By contrast, “Feud,” which details the animosity between Joan Crawford (Jessica Lange) who was herself famously dubbed “box office poison” at one stage of her career, and Bette Davis (Susan Sarandon) during and after the filming of 1962’s “What Ever Happened To Baby Jane?” is a solid, if not quite stellar performer for FX. Its third-highest-rated original show behind two other Ryan Murphy anthology series: “American Crime Story” and “American Horror Story“, it currently nestles around the 89% mark on Rotten Tomatoes. And even though those reviews were based on the first five of its eight episodes only, it seems unlikely that it will tumble too far off that perch come Sunday. It is a critical hit, and season 2 will give the growing rift between Prince Charles and Princess Diana the same slick, larger-than-life treatment, has already been announced. Sarandon and Lange have never really gone through anything like the erosion of popularity that Heigl has experienced, but both being actresses in and around the age of 70, even a sterling reputation for professionalism can’t keep the offers flowing in as they used to. They may have done nothing to earn the sobriquet “difficult” other than get older, but the upshot is similar: fewer good roles – which is one reason why “Feud” is so disappointing. Neither gets anything to play but the thinnest of impersonations, compromised by the muddle of the show’s intentions towards its Golden Age leading ladies.

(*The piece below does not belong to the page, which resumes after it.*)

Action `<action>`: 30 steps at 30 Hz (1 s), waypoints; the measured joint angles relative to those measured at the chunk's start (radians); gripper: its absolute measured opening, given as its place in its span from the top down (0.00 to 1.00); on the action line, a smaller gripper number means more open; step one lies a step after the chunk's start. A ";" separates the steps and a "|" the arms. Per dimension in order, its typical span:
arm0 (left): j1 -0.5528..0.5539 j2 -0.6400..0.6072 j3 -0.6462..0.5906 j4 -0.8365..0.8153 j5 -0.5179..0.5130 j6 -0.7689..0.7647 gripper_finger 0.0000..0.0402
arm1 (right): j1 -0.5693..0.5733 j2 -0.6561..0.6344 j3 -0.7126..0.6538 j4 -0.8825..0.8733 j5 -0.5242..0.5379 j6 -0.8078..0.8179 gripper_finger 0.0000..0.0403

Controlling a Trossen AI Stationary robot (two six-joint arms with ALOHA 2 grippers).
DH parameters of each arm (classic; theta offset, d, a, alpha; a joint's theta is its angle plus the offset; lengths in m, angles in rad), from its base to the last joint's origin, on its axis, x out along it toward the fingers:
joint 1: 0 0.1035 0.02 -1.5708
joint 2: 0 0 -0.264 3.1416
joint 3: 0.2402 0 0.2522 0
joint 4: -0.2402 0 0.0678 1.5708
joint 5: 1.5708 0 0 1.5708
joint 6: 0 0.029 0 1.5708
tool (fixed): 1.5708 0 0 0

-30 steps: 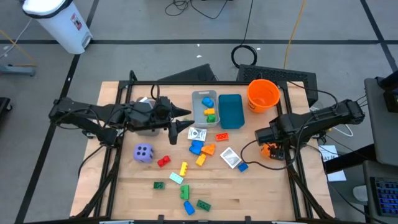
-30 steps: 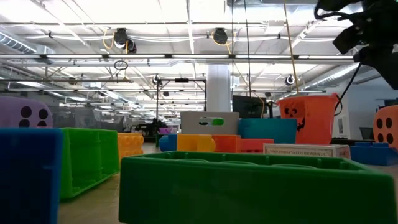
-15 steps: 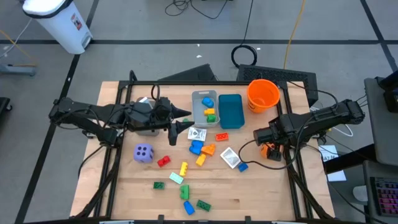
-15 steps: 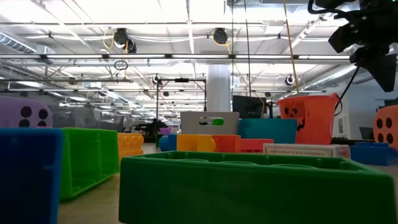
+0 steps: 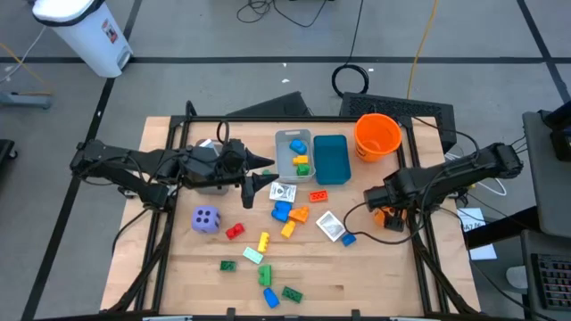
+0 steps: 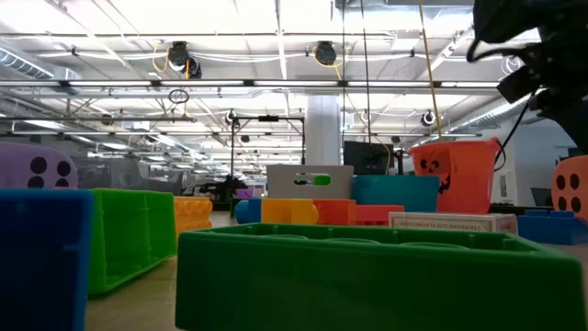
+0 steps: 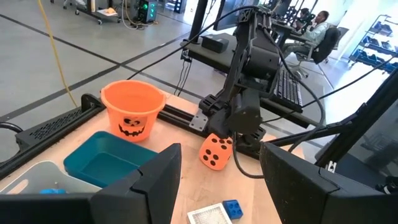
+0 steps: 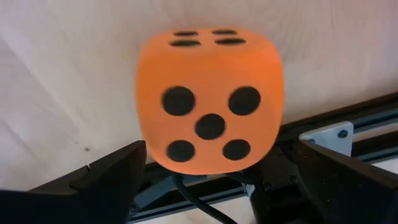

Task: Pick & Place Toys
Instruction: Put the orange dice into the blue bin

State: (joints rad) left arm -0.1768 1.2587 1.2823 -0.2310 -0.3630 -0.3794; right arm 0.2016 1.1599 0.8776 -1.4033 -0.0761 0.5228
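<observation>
An orange black-dotted die [image 8: 210, 124] sits on the table by its right edge [image 5: 385, 217], with a black cable beside it. My right gripper [image 8: 214, 177] points down over it, open, one finger on each side of the die and neither touching it. My left gripper [image 5: 265, 174] hangs open and empty above the table's middle left, near the bins. A purple die [image 5: 205, 219], several small bricks [image 5: 265, 241] and two white packets [image 5: 283, 193] [image 5: 329, 225] lie on the table.
A grey bin [image 5: 284, 143] holding a few bricks and a teal bin [image 5: 330, 160] stand at the far middle, an orange bucket [image 5: 376, 135] to their right. A black frame rail [image 8: 348, 130] and a cable run just behind the orange die. Bare wood lies at the near right.
My right gripper has sunk a little toward the orange die, still pointing down.
</observation>
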 joint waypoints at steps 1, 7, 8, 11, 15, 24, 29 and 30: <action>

“Feud” is a lavish costume drama in which no one ever simply speaks: they spit or snarl or hiss, and no one ever simply leaves a room – they flounce or slink or sashay out, trailing clouds of cigarette smoke and resentment that reeks of vodka. And while Davis and Crawford’s feud may have been brought to a head on the set of Robert Aldrich‘s cray-cray ‘Baby Jane,’ it would never have been the stuff of such see-saw drama had they not already been, individually, “difficult.” They were two pioneering stars too powerful to ignore and too potentially bankable to put out to pasture entirely, but they were also demanding, expensive actresses in their mid-50’s for whom good roles were simply not being written. Both refused to sputter out with “dignity” (read: demure pliability), so both became a headache for their studio bosses long before Crawford hit on the notion of a team-up in ‘Baby Jane’ (like, according to the show anyway, she hit on everything else).
Ostensibly, exposing the historical injustices and humiliations that were visited on these two undeniably brilliant women is the justification for making “Feud: Bette and Joan” in the first place. But Murphy’s approach (along with co-creators Jaffe Cohen and Michael Zam) is so surface, and so pruriently attuned to the most obvious and demonstratively dramatic developments (even inventing unsupported details, such as an affair between Davis and Aldrich), that it crucially fails at fleshing out the women behind the legends. Instead, it flattens them further, with almost every scene they share devolving into a grandly histrionic gesture of the absolute victory of one and the abject defeat of the other.
Over the course of seven episodes (eight come Sunday), these reversals of fortune and friendship between the two have become dully repetitive and often illogical, with a scene of argumentation or vindictiveness suddenly cuing a period of detente and vice versa. Without any connective tissue between the flip-flopping, and no sense of cumulative narrative momentum, not even the committed performances can stop Davis and Crawford coming across as anything other than petty, mercurial harpies. “Feud” plays out like a cartoon, with no one having grown discernibly wiser or learned anything at all from the beginning of episode one to the end of episode seven. It’s just a series of bruising encounters that are reset to zero each time, dogged with grievous pacing issues that perhaps spring from having too little story to stretch out to eight longish episodes. Indeed, in an interview with THR, Sarandon said that Murphy had hoped to make “Feud” as a feature film before, but she had felt “it didn’t have a context, just being bitchy and kind of funny, but what else? In expanding it to eight hours, you could get more complexity and so many other characters.”